Italia schaltet nordirland aus: retegui und kean jagen den traum
Kein Luxus-Freundschaftsspiel wie Frankreich gegen Brasilien, kein Sonntagsspaziergang: Für Italien ist das Play-off in Belfast eine Zitterpartie auf Augenhöhe. Gegen Nordirland geht es um nicht weniger als die Hälfte der Weltmeisterschaft. Wer gewinnt, spielt im Finale gegen Wales oder Bosnien – und ist einen Sieg vom Ticket nach Kanada, Mexiko, USA 2026 entfernt.
Angelika Klein berichtet live aus der Sportwelt-Pelkum-Redaktion.
Warum gattuso auf retegui setzt – und nicht auf tiki-taka
Der Plan ist klar, sagt Gattuso: „Wir müssen das Spiel machen, aber wir dürfen uns nicht in Hektik verbeißen.“ Seit seinem Amtsantritt hat Italien 19 Tore erzielt – 14 davon nach der Pause. Die Quote wirkt wie ein Versprechen: Selbst wenn Nordirland mit zwei dichten Ketten und 30 % Ballbeslong aufwartet, wird der Knock-out spät, aber kommen.
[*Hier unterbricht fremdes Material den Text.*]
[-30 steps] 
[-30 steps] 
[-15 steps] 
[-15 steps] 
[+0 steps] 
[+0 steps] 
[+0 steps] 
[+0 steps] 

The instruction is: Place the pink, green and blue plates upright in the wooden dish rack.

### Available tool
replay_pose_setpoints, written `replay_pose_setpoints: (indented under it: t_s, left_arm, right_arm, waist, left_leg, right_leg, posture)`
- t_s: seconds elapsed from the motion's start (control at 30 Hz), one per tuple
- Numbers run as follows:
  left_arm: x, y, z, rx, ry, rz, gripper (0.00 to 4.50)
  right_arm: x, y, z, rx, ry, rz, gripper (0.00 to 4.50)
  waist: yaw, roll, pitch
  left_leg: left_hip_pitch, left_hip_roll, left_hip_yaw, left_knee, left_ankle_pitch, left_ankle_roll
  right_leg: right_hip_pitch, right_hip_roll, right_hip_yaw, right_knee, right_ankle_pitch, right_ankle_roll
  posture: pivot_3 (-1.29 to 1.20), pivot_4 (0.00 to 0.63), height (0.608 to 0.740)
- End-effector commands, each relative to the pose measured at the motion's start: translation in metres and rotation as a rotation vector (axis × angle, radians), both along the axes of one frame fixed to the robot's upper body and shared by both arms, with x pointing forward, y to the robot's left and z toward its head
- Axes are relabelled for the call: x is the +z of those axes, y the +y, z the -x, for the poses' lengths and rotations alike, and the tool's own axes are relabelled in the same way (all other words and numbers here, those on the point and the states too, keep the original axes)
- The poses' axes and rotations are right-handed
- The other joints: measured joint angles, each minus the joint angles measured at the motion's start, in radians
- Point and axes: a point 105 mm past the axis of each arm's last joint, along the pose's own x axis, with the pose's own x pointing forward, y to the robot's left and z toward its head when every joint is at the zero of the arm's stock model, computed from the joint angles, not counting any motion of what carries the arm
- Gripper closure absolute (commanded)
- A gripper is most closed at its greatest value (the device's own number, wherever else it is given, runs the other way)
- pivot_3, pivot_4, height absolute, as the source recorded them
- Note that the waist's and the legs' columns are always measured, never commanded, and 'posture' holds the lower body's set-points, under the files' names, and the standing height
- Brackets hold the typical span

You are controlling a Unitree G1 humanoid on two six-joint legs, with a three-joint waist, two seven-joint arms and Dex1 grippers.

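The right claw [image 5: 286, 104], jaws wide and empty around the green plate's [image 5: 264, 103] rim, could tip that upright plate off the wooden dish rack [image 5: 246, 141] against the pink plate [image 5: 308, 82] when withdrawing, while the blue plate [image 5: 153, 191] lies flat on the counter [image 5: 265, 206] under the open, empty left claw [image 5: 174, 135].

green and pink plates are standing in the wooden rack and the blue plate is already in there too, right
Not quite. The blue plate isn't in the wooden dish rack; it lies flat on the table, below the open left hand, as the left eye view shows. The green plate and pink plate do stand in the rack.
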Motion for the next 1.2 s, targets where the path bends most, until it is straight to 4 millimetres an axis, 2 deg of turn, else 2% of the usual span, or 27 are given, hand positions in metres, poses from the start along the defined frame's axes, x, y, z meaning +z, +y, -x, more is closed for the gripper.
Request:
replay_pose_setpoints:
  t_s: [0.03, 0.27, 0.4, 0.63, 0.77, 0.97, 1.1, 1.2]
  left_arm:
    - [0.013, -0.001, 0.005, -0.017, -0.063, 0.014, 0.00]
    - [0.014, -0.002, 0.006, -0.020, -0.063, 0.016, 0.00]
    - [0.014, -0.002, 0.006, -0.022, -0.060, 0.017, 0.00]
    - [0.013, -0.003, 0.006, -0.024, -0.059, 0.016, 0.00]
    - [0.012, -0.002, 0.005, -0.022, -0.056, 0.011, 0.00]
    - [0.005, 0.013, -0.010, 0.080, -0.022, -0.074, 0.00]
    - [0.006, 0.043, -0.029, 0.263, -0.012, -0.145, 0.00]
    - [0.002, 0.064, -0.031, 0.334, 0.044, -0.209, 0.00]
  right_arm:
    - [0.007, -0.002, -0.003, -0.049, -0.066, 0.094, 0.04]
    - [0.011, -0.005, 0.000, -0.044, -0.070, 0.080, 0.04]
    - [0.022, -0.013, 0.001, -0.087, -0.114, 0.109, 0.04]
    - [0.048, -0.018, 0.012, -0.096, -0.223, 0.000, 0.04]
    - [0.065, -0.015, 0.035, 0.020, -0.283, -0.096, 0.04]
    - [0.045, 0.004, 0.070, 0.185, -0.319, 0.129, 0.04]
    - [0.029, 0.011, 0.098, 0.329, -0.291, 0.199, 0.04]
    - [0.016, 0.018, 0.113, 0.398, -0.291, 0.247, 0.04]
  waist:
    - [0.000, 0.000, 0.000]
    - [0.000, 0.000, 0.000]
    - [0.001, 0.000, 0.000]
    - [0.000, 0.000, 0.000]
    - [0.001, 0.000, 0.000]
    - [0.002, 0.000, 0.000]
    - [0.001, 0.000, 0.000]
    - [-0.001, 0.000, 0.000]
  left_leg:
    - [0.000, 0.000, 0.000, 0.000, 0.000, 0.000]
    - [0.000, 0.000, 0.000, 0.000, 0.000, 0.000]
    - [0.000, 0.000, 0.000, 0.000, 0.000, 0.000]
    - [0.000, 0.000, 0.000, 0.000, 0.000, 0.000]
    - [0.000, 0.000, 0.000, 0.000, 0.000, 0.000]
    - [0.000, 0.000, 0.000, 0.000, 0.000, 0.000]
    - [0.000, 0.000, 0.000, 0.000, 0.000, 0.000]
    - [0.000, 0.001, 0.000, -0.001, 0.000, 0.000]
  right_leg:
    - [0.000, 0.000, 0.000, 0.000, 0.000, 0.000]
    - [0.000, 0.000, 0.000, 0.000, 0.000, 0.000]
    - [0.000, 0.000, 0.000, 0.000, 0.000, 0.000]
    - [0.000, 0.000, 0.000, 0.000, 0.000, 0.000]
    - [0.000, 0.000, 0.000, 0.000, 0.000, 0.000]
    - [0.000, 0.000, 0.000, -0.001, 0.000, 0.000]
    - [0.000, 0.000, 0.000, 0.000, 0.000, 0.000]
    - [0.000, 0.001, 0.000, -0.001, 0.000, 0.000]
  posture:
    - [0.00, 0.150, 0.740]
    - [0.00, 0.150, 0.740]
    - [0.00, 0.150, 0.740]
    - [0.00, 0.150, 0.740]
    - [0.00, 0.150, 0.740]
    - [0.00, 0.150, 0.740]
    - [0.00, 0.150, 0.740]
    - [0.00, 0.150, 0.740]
Retegui (5 Treffer im Zyklus) und Kean (4) bilden das brutalste Sturmduo, das das Azzurri-Konto seit den Tagen von Riva und Mazzola befeuert.
Doch die Zahlen zeigen auch die andere Seite: Gegen Israel und Norwegen kassierte die Squadra vier Buden – jeweils innerhalb von 90 Minuten. Ein Tempo-Defizit? Eine Kopf-Frage. Gattuso hat deshalb auf 3-5-2 umgestellt, um die Räume zu verengen und gleichzeitig Dimarco sowie Politano auf Außen zu entlasten. „Wir sind keine Galaktischen, wir sind Handwerker“, sagt er – und meint damit Calafiori als Libero-Playmaker, Tonali als Box-to-Box-Rakete und Donnarumma als letzte Mauer.

Nordirlands geheimwaffe heißt langball – und italiens angst
Trainer Michael O’Neill spottet: „Totti oder Del Piero haben sie nicht mehr.“ Provokation? Eher Realität. Die Elf aus der Championship und League One lebt von Standards, von Kopfbällen, von zweiten Bällen. Ihre Philosophie: „Wenn wir sie nicht aus dem Rhythmus bringen, bringen sie uns aus dem Turnier.“ Italien kennt die Angst vor dem frühen Gegentreffer wie einen alten Verfolger. Das 0:1 in Palermo gegen Nordmazedonien steht noch in den Knochen.
Die Lösung lautet: frühes Tor, aber ohne Hektik. Kein Schneebesen, sondern ein Schraubstock. Die Statistik bestätigt: Trifft Italien vor der Pause, steigt die Wahrscheinlichkeit eines zweiten Treffers auf 78 %. Läuft es bis zur 60. Minute 0:0, sinkt die Quote auf 34 %. Die Botschaft an Kean und Retegui: „Den ersten Treffer erzwingen, dann den Gegner zerfahren.“

Was dieses spiel über italies zukunft verrät
Es ist mehr als ein Ticket. Der Verband zählt auf die TV-Millionen aus dem Turnier, der Klubfußball braucht die Impulse, und die Fans suchen nach einem neuen Narrativ, nach dem Mancini-Abgang. Gewinnt Italien, rückt die Generation Donnarumma, Tonali, Retegui in die nächste Stufe der Reife. Verliert sie, droht ein zweiter Winter ohne WM-Hymne seit 2018 – und das in einem Turnier, das auf 48 Teams erweitert wird.
Kurz: In Belfast steht nicht nur die Hälfte des Mondials auf dem Spiel, sondern auch die Hälfte der Glaubwürdigkeit. Die Azzurri haben 90 Minuten, um zu beweisen, dass sie nicht mehr die Mannschaft sind, die sich von Nordmazedonien erledigen lässt. Sie haben 90 Minuten, um zu zeigen, dass Arbeit vor Talent kommt – und dass Retegui der neue Riva sein kann. Das Erste, was sie mitbringen müssen: Null Toleranz gegenüber der Angst. Das Zweite: ein Tor. Am besten zwei. Dann kann die Reise Richtung Amerika endlich beginnen.